→ **WORK TO BE COMPLETED**
Return exactly those lines of the material below that fall between the line holding "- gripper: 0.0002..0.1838" and the line holding "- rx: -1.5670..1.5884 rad", inclusive.

→ **DATASET CONTENT**
════════
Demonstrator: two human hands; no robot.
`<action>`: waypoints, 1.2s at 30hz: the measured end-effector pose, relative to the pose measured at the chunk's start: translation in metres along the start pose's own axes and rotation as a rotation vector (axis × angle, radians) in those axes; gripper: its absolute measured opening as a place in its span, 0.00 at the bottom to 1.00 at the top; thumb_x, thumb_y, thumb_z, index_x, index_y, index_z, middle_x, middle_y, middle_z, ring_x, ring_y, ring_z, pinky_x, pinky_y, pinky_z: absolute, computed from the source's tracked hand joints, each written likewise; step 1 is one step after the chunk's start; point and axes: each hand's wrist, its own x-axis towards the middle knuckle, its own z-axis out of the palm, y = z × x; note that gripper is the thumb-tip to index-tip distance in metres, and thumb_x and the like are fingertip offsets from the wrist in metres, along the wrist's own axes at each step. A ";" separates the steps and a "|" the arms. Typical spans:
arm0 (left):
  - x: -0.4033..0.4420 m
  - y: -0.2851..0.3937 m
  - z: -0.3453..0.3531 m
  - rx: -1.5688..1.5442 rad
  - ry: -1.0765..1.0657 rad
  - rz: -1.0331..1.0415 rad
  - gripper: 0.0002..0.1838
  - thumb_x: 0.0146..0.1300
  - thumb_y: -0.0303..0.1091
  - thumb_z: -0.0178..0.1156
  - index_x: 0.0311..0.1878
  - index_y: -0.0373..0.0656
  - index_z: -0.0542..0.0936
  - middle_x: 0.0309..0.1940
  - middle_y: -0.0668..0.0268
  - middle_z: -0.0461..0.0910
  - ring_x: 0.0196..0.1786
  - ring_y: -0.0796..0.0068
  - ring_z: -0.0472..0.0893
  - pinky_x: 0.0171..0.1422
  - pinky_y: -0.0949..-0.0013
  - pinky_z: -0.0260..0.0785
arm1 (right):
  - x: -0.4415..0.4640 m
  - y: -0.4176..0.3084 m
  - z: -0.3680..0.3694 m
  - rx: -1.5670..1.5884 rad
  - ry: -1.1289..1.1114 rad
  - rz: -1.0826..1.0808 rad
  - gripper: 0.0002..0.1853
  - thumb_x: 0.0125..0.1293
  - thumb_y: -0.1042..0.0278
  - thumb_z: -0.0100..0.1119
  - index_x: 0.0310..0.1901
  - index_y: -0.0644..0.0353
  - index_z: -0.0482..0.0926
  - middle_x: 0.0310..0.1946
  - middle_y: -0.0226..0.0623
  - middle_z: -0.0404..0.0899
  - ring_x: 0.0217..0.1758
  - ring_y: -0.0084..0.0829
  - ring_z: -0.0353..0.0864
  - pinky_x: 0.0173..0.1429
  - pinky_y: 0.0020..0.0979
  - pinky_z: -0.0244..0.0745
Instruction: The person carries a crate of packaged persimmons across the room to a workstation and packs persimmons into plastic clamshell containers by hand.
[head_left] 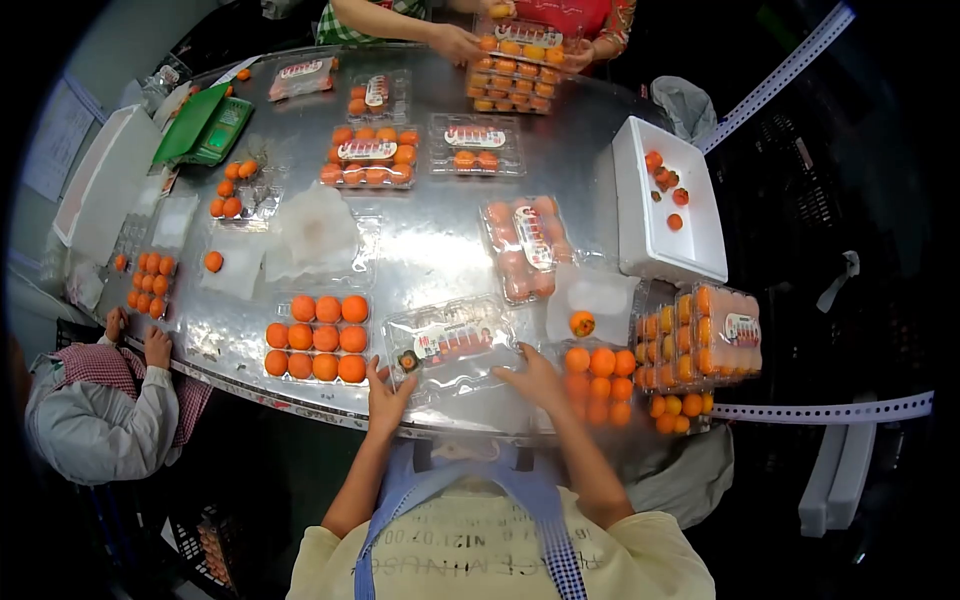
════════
→ **ANSWER FOR THE TASK**
  - gripper: 0.0002..0.1838
  - thumb_x: 0.0146..0.1300
  - thumb_y: -0.0303..0.1091
  - thumb_z: -0.0178..0.1156
  - index_x: 0.0311..0.1878
  - index_y: -0.0373..0.0656
  - index_z: -0.0542..0.0936
  - middle_x: 0.0309..0.1940
  - middle_y: -0.0668..0.0268
  - middle_z: -0.0461..0.0910
  - ring_x: 0.0196..0.1786
  - ring_y: -0.0796..0.0068
  - ring_z: -0.0472..0.0893
  - pinky_x: 0.0171..0.1422
  - pinky_y: -0.0949..-0.0013
  - pinky_z: -0.0260..0.0785
arm1 (right):
  - x: -0.4415..0.4640 m
  - y: -0.4176..0.3084 m
  - z: -0.3680..0.3694 m
  - rx: -1.5670..1.5884 rad

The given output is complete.